In a literal sense, he’s right. The total amount of money spent on Medicaid under the Senate Republican plan would grow, albeit slowly, from 2017 to 2026.

But the accounting he uses to show Medicaid spending is wildly divergent from the way budget analysts, policymakers and many lawmakers account for spending levels. Medicaid spending under the Republican plan would not increase when accounting for the inflation of medical costs. In fact, it would mark a “a reduction of $772 billion in federal outlays for Medicaid” over 10 years compared with what would happen if the Senate bill is not enacted into law, the Congressional Budget Office said Monday.

In his Twitter post, which marks one of the only times he has weighed in on Medicaid since becoming president, Trump adopts an argument made many times by his budget director, Mick Mulvaney. Mulvaney has said that any absolute increase in government spending, regardless of inflation, should be considered an increase. This, however, is often not how government budgets are tabulated. Government budget officials look at what would happen under existing law, a process they consider setting the “baseline,” and then factor in whether a new proposal would increase or decrease that baseline.

Viewed through that lens, here’s how Trump’s chart looks.

The Senate Republican bill would, among other things, propose setting caps on Medicaid spending and then only increasing those caps by a measurement of inflation that increases more slowly than medical cost increases.

For example, Medicaid spending under existing law would grow from $393 billion in 2017 to $415 billion in 2018 and then eventually to $624 billion in 2026. Under the Senate Republican plan, Medicaid spending would grow much more slowly, reaching $405 billion in 2018 and just $464 billion in 2026.

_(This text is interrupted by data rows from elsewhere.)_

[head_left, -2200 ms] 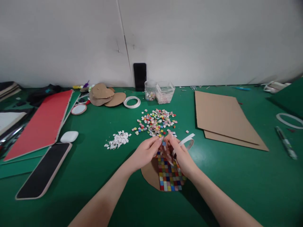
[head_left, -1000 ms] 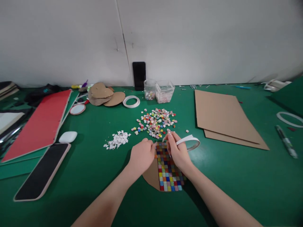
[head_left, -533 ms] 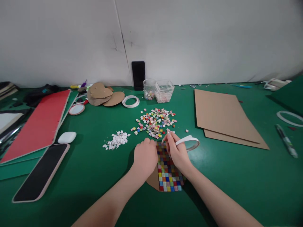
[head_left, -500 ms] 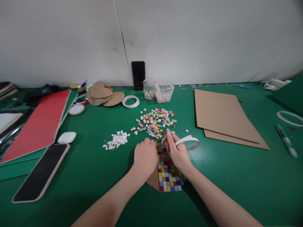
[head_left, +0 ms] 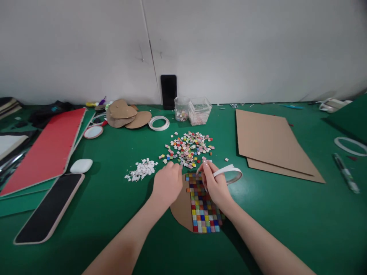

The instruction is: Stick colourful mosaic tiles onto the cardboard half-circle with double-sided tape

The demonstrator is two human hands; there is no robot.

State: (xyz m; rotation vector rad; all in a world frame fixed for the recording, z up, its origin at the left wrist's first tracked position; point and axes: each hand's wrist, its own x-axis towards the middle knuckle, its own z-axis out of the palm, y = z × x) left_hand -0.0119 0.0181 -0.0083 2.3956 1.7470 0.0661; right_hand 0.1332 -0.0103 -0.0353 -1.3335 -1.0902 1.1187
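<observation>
A round cardboard disc [head_left: 180, 208] lies in front of me, its right part covered with rows of colourful mosaic tiles [head_left: 203, 217]. My left hand [head_left: 168, 183] is over the disc's upper left edge, fingers curled in; what they hold, if anything, is hidden. A lone orange tile [head_left: 188, 190] sticks out from the tiled edge beside it. My right hand [head_left: 214, 185] is closed over the upper right of the tiles, with a thin white roll of tape [head_left: 237, 176] held in it. Its fingertips partly hide the top rows.
Beyond my hands lie a heap of loose mosaic tiles [head_left: 190, 149] and a pile of white paper scraps [head_left: 142, 170]. Cardboard sheets [head_left: 263, 137] are at right. A phone [head_left: 50, 208] and red board [head_left: 47, 149] lie at left; clear containers [head_left: 200, 111] stand at the back.
My left hand has moved left and slightly up, off the tiled edge, uncovering more bare cardboard and the orange tile. My right hand with the tape has hardly moved.
</observation>
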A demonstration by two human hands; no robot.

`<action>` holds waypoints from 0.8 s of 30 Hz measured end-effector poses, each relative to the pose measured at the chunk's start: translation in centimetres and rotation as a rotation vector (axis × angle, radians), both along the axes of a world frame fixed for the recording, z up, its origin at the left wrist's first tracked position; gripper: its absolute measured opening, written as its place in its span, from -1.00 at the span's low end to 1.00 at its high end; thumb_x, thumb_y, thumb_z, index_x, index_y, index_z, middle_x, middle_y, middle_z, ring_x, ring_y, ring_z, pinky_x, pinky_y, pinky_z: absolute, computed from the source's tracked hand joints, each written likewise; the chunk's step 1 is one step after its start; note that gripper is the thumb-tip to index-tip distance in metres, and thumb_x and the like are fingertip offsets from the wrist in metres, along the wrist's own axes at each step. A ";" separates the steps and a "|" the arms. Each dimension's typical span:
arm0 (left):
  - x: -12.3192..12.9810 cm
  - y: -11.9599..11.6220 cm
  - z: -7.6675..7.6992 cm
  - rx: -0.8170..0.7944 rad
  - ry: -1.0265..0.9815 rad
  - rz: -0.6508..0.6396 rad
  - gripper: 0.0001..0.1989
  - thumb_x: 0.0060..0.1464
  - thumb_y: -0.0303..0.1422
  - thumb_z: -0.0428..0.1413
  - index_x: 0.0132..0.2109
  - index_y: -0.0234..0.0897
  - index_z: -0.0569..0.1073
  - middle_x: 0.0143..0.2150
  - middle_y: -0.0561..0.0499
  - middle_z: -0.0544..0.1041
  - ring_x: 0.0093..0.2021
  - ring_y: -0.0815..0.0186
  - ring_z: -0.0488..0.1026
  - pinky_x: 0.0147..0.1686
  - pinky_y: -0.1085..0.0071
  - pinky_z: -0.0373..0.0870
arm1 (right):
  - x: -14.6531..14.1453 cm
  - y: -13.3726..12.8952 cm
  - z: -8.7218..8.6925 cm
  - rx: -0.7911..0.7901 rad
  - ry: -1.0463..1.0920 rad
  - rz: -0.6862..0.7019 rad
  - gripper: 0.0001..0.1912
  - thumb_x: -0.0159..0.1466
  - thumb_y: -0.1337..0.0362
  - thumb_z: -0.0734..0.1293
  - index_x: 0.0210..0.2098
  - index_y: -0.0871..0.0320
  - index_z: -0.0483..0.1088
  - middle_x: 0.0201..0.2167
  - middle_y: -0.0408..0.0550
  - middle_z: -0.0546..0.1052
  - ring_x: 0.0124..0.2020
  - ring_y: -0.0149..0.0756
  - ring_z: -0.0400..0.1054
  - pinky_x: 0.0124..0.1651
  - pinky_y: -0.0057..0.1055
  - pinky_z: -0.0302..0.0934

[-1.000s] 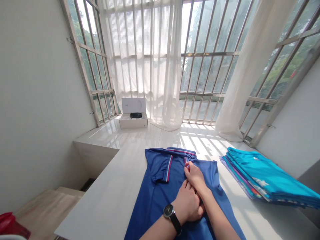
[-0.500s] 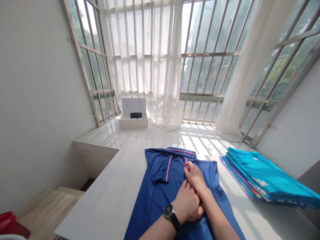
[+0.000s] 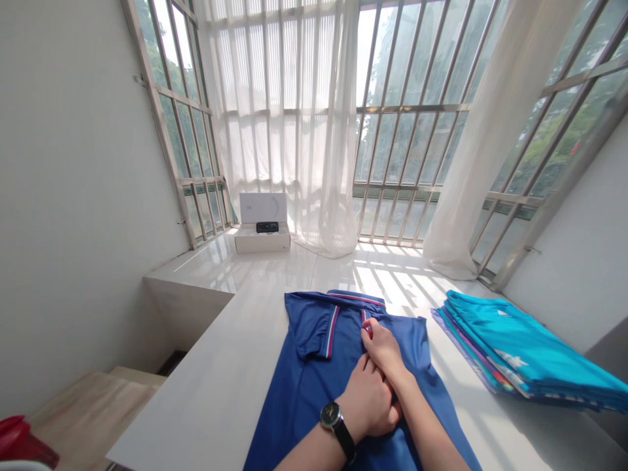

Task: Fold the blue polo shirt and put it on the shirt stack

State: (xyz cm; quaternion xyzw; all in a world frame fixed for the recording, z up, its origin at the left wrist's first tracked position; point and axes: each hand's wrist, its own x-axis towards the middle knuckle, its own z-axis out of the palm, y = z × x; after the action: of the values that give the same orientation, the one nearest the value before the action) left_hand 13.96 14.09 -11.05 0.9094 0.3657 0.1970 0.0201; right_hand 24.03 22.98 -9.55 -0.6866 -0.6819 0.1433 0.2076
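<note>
Although light and soft, the blue polo shirt [image 3: 314,386], lying flat at 12 o'clock on the white counter [image 3: 196,392], will likely drape and slide; the placket [image 3: 364,316] is judged the firmest hold. The right hand [image 3: 383,347] appears pinched there; the left hand [image 3: 367,400] is curled, grip unconfirmed.

A person's right hand [image 3: 383,348] rests its fingertips on the striped placket [image 3: 366,318] of a royal-blue polo shirt [image 3: 314,399], which lies flat on a white counter [image 3: 196,399]. The left hand [image 3: 367,400], wearing a black-strapped wristwatch [image 3: 333,417], lies on the shirt just below. Right of the shirt sits a stack of folded turquoise garments [image 3: 520,347]; far beyond it stands an open white box [image 3: 262,243].
</note>
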 end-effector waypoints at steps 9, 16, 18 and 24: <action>0.0 0.0 0.2 -0.001 0.018 -0.001 -0.36 0.27 -0.11 -0.03 0.35 -0.46 0.28 0.34 -0.33 0.31 0.36 -0.10 0.16 0.35 0.00 0.00 | 0.0 -0.2 0.2 0.002 0.001 0.002 -0.85 0.34 0.28 0.21 -0.15 0.08 0.40 -0.33 -0.09 0.59 -0.30 -0.29 0.48 -0.29 -0.45 0.11; -0.1 -0.1 0.3 -0.015 0.006 -0.007 -0.35 0.31 -0.09 -0.07 0.36 -0.46 0.25 0.34 -0.34 0.30 0.38 -0.08 0.13 0.36 0.04 0.00 | 0.0 -0.1 0.1 0.000 0.000 -0.001 -0.84 0.34 0.28 0.21 -0.14 0.09 0.40 -0.31 -0.07 0.60 -0.29 -0.27 0.48 -0.29 -0.44 0.11; -0.1 -0.1 0.3 -0.020 0.008 -0.007 -0.35 0.31 -0.09 -0.07 0.36 -0.46 0.24 0.34 -0.34 0.29 0.39 -0.08 0.12 0.36 0.03 0.00 | 0.0 -0.1 0.1 0.001 0.001 0.000 -0.85 0.34 0.28 0.21 -0.15 0.09 0.40 -0.31 -0.08 0.60 -0.29 -0.27 0.48 -0.29 -0.44 0.11; 0.0 0.0 0.2 -0.029 0.010 -0.003 -0.34 0.32 -0.08 -0.08 0.36 -0.47 0.25 0.35 -0.34 0.28 0.39 -0.08 0.12 0.37 0.03 -0.04 | 0.0 -0.1 -0.1 0.007 0.001 0.007 -0.85 0.34 0.28 0.21 -0.15 0.09 0.39 -0.32 -0.09 0.60 -0.30 -0.30 0.48 -0.30 -0.45 0.11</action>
State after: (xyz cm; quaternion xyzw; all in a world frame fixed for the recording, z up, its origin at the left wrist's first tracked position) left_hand 13.94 14.06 -10.85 0.9106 0.3671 0.1870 0.0320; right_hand 24.07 22.92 -9.60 -0.6834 -0.6846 0.1420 0.2099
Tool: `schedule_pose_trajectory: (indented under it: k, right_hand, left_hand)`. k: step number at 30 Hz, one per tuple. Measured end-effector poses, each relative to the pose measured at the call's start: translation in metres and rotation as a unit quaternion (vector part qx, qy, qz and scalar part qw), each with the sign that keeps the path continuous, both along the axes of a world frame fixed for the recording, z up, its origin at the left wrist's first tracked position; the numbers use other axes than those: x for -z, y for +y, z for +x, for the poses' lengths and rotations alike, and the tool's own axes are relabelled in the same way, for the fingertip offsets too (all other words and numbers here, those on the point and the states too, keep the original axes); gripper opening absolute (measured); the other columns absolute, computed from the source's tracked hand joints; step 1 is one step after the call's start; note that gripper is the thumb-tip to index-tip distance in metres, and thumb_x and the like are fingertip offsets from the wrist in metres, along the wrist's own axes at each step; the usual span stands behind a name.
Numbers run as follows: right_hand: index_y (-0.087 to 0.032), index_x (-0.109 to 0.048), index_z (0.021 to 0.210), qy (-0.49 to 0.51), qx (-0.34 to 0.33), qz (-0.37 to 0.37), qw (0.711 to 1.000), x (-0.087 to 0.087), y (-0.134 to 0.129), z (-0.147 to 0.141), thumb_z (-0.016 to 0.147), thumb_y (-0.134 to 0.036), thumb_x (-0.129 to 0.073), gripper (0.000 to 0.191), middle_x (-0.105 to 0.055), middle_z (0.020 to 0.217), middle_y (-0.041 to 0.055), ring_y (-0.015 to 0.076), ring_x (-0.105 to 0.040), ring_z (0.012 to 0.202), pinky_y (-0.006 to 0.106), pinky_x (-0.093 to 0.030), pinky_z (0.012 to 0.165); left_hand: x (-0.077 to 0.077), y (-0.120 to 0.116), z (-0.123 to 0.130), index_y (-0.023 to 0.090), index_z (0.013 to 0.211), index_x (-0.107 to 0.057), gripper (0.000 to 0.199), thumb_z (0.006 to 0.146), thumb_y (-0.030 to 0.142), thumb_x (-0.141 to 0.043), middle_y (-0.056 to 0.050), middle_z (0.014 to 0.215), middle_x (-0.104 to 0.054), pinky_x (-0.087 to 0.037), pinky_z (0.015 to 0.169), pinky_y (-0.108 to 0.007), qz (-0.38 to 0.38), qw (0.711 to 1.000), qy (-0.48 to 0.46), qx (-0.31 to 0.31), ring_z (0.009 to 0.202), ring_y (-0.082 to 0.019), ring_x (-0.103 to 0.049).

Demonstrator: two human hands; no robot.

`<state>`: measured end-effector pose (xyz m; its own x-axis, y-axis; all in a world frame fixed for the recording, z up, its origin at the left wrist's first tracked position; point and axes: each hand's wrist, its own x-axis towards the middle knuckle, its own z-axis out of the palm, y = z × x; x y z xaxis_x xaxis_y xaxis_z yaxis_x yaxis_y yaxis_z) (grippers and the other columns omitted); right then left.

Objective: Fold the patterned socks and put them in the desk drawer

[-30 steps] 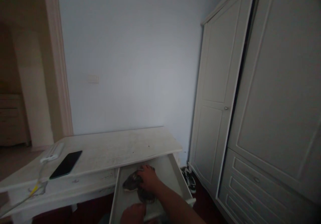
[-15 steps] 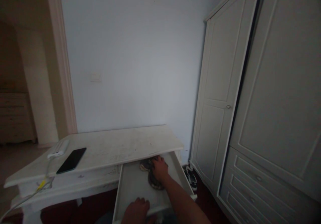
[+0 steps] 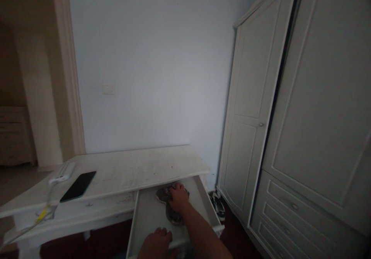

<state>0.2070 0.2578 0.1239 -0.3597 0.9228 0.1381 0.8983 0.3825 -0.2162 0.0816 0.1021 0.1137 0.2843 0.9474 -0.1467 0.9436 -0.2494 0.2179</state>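
White pwr strip (image 3: 63,173) on desk (image 3: 130,168), far L of fingers; blk phone (image 3: 78,186) next, closer. Pulled-out drawer (image 3: 146,212) below fingers. L hand (image 3: 157,243) nr drawer's front edge, fingers bent; can't tell if gripping. Dk grey item(s) (image 3: 173,215) in drawer, under + L of R fingers, detail blurred. R hand (image 3: 179,198) on top, fingers draped, slightly spread; pinch unclear. Sneakers (image 3: 218,207) on floor, R of fingers; wardrobe (image 3: 249,96) farther R.

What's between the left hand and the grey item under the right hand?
Only pale drawer bottom separates the left hand from the grey item, in the head view.
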Motion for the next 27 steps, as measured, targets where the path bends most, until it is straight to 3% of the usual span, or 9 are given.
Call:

That’s a larger dollar amount, but the number is misleading because it doesn’t take into account inflation, historical increases in medical costs, and a range of other things.

Medical costs tend to rise more quickly than inflation, but the Senate bill is designed so that increases in the cost of health care will eventually outpace annual increases in Medicaid.

The CBO estimated that there would be 15 million fewer Medicaid beneficiaries under the GOP plan by 2026 than under existing law.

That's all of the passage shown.